*What needs to be done*
Output the entries exactly.

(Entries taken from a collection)
################
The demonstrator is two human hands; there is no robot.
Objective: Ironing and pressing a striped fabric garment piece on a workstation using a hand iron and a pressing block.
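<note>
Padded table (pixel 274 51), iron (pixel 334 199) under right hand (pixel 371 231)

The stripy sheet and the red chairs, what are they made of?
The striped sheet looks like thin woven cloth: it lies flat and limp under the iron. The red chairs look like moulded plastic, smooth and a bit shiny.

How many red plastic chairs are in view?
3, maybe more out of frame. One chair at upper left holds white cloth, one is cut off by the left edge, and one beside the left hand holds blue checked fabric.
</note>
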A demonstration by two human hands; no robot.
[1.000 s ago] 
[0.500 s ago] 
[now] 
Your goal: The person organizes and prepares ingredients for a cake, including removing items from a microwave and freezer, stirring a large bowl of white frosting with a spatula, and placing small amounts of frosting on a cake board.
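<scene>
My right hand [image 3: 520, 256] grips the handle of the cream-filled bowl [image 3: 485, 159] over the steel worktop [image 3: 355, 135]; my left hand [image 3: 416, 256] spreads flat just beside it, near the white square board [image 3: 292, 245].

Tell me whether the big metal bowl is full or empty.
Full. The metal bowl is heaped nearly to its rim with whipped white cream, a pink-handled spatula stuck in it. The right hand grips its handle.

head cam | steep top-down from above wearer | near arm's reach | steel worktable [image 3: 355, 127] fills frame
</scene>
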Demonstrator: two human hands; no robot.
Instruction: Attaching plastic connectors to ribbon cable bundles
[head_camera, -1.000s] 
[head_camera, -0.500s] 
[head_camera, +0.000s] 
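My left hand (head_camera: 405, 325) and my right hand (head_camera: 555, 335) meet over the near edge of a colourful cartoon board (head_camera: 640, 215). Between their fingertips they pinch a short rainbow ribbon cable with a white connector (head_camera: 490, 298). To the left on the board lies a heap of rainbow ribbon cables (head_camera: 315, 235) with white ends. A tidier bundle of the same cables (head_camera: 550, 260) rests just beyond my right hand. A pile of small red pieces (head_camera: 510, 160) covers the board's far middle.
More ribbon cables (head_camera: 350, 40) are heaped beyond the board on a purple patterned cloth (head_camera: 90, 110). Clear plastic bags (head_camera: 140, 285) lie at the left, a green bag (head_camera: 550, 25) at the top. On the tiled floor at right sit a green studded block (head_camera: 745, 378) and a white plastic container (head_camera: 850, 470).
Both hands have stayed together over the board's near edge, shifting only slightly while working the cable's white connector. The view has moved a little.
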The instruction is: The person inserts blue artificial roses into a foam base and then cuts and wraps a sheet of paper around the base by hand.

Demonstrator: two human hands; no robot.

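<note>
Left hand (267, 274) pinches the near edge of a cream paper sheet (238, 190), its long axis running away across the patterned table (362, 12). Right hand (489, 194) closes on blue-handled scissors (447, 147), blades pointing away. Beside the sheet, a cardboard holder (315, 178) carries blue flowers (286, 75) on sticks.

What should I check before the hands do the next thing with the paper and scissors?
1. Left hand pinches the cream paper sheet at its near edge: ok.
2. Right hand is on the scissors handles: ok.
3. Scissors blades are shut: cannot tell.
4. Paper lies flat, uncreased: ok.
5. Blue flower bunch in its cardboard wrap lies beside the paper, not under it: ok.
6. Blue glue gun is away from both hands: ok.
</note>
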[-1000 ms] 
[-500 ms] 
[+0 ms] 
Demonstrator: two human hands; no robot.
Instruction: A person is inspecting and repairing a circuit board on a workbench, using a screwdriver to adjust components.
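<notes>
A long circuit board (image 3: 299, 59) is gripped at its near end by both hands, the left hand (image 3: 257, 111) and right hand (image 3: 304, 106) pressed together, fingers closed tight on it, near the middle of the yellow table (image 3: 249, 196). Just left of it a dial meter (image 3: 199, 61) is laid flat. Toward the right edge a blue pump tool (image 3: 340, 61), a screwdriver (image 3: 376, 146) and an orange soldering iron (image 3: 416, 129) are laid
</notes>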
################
*Result below*
The demonstrator is two human hands; there is no robot.
Objective: Ironing and pressing a striped fabric garment piece on a workstation using a hand iron and a pressing block.
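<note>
Padded table (pixel 274 51), iron (pixel 334 199) under right hand (pixel 371 231)

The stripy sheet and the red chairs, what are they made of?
The striped sheet looks like thin woven cloth: it lies flat and limp under the iron. The red chairs look like moulded plastic, smooth and a bit shiny.

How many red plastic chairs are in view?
3, maybe more out of frame. One chair at upper left holds white cloth, one is cut off by the left edge, and one beside the left hand holds blue checked fabric.
</note>
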A demonstration by two human hands; no robot.
[1.000 s ago] 
[0.500 s ago] 
[now] 
Your goal: The person organizes and prepares ingredients for a cake, including removing items from a microwave and freezer, stirring a large bowl of white frosting with a spatula, and placing small amounts of frosting on a cake board.
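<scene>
My right hand [image 3: 520, 256] grips the handle of the cream-filled bowl [image 3: 485, 159] over the steel worktop [image 3: 355, 135]; my left hand [image 3: 416, 256] spreads flat just beside it, near the white square board [image 3: 292, 245].

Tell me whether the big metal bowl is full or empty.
Full. The metal bowl is heaped nearly to its rim with whipped white cream, a pink-handled spatula stuck in it. The right hand grips its handle.

head cam | steep top-down from above wearer | near arm's reach | steel worktable [image 3: 355, 127] fills frame
</scene>
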Demonstrator: two human hands; no robot.
Instruction: Attaching plastic connectors to ribbon cable bundles
[head_camera, -1.000s] 
[head_camera, -0.500s] 
[head_camera, +0.000s] 
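My left hand (head_camera: 405, 325) and my right hand (head_camera: 555, 335) meet over the near edge of a colourful cartoon board (head_camera: 640, 215). Between their fingertips they pinch a short rainbow ribbon cable with a white connector (head_camera: 490, 298). To the left on the board lies a heap of rainbow ribbon cables (head_camera: 315, 235) with white ends. A tidier bundle of the same cables (head_camera: 550, 260) rests just beyond my right hand. A pile of small red pieces (head_camera: 510, 160) covers the board's far middle.
More ribbon cables (head_camera: 350, 40) are heaped beyond the board on a purple patterned cloth (head_camera: 90, 110). Clear plastic bags (head_camera: 140, 285) lie at the left, a green bag (head_camera: 550, 25) at the top. On the tiled floor at right sit a green studded block (head_camera: 745, 378) and a white plastic container (head_camera: 850, 470).
Both hands have stayed together over the board's near edge, shifting only slightly while working the cable's white connector. The view has moved a little.
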The instruction is: The person inserts blue artificial roses into a foam base and then cuts and wraps a sheet of paper around the base by hand.

Demonstrator: two human hands; no robot.

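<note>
Left hand (267, 274) pinches the near edge of a cream paper sheet (238, 190), its long axis running away across the patterned table (362, 12). Right hand (489, 194) closes on blue-handled scissors (447, 147), blades pointing away. Beside the sheet, a cardboard holder (315, 178) carries blue flowers (286, 75) on sticks.

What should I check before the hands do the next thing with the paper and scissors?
1. Left hand pinches the cream paper sheet at its near edge: ok.
2. Right hand is on the scissors handles: ok.
3. Scissors blades are shut: cannot tell.
4. Paper lies flat, uncreased: ok.
5. Blue flower bunch in its cardboard wrap lies beside the paper, not under it: ok.
6. Blue glue gun is away from both hands: ok.
</note>
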[-1000 ms] 
[-500 ms] 
[+0 ms] 
Demonstrator: two human hands; no robot.
Instruction: A person is inspecting and repairing a circuit board on a workbench, using a screwdriver to adjust components.
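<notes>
A long circuit board (image 3: 299, 59) is gripped at its near end by both hands, the left hand (image 3: 257, 111) and right hand (image 3: 304, 106) pressed together, fingers closed tight on it, near the middle of the yellow table (image 3: 249, 196). Just left of it a dial meter (image 3: 199, 61) is laid flat. Toward the right edge a blue pump tool (image 3: 340, 61), a screwdriver (image 3: 376, 146) and an orange soldering iron (image 3: 416, 129) are laid
</notes>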

The exercise is now complete.